Both of these languages have identifiable heartlands - Lower (western) Brittany and Upper (southern) Lusatia, where the highest density of native speakers of these languages are still to be found.

In contrast, much smaller (but significant) communities of speakers are to be found outside of these heartlands, especially in the urban conurbations of Rennes and Nantes (Upper Brittany) and Cottbus (Lower Lusatia).

These smaller language communities are composed overwhelmingly of so-called ‘new’ speakers of Breton and Sorbian, respectively. This presentation explores the conditions for self-legitimation among these new speaker communities, particular with regard to the current tensions over who counts as a legitimate speaker of the two languages in question.

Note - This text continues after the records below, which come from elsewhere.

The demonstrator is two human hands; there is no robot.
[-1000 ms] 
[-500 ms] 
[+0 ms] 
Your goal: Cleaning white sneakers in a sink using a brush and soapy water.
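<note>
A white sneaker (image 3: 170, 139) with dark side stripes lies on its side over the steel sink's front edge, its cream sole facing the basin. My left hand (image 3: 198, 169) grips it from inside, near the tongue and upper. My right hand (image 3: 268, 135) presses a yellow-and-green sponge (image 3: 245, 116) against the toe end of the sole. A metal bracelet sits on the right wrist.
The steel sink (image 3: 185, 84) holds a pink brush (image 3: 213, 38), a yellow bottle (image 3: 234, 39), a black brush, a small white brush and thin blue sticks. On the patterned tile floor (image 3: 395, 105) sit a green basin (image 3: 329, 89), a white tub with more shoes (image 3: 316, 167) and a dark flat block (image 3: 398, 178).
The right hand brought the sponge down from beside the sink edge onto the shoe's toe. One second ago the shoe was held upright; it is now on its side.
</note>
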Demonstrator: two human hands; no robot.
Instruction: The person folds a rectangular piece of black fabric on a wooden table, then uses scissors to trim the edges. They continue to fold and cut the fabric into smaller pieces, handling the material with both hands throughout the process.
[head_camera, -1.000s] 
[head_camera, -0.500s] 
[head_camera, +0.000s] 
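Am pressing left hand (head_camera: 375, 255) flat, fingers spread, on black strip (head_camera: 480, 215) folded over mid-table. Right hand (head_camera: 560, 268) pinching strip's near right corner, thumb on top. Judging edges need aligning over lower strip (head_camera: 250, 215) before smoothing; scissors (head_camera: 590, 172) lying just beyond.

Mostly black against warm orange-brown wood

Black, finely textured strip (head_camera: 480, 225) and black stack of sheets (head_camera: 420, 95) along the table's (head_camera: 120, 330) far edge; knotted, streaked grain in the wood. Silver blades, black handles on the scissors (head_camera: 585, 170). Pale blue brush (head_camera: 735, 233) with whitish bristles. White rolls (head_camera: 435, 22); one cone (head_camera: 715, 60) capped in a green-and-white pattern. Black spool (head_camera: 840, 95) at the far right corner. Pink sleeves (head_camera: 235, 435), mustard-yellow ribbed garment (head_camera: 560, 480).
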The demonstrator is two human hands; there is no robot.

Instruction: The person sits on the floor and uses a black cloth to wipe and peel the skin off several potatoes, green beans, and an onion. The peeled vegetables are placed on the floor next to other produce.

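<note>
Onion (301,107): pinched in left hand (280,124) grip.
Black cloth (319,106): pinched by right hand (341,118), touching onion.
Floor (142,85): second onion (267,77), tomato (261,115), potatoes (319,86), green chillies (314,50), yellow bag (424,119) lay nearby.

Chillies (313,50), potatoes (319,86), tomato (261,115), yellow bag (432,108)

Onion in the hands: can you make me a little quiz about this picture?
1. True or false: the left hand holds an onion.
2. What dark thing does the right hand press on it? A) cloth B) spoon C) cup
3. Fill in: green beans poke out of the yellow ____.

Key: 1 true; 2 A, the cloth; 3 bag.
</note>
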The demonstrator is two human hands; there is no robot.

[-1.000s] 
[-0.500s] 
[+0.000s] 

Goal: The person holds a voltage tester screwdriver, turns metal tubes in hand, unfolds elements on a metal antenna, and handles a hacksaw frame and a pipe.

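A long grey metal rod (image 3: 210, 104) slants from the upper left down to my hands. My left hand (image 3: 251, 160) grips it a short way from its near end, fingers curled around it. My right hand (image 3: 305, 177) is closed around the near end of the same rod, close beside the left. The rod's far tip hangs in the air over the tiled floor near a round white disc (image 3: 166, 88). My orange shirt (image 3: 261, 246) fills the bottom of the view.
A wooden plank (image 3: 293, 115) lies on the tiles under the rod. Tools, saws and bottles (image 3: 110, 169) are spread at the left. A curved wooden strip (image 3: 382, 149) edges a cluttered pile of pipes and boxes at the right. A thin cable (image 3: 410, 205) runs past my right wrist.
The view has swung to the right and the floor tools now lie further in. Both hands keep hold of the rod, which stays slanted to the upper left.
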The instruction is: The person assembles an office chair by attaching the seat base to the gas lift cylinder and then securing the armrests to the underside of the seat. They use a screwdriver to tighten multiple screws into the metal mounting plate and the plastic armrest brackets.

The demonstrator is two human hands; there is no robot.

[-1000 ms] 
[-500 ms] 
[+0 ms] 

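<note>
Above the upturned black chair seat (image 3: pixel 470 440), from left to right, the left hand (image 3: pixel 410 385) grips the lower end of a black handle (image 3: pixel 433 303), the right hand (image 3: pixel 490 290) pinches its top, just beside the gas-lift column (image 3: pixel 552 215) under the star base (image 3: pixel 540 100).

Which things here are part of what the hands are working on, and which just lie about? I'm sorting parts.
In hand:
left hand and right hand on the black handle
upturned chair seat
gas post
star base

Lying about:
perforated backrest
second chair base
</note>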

Since dominant discourses posit older, rural, native speakers as the ideal speaker model (Beaugrande, 1998), new speakers in the urban locations have to find strategies to maintain a sense of ‘authentic’ speakerhood.

The paper surveys current knowledge of such strategies and outlines how these will be further explored in a project the author is conducting on ‘revitalization without native speakers’ (Polish Academy of Sciences, 2019-2022).

Reference: Beaugrande, R. (1989). “Performative speech acts in linguistic theory: The rationality of Noam Chomsky.” Journal of Pragmatics 29: 1-39.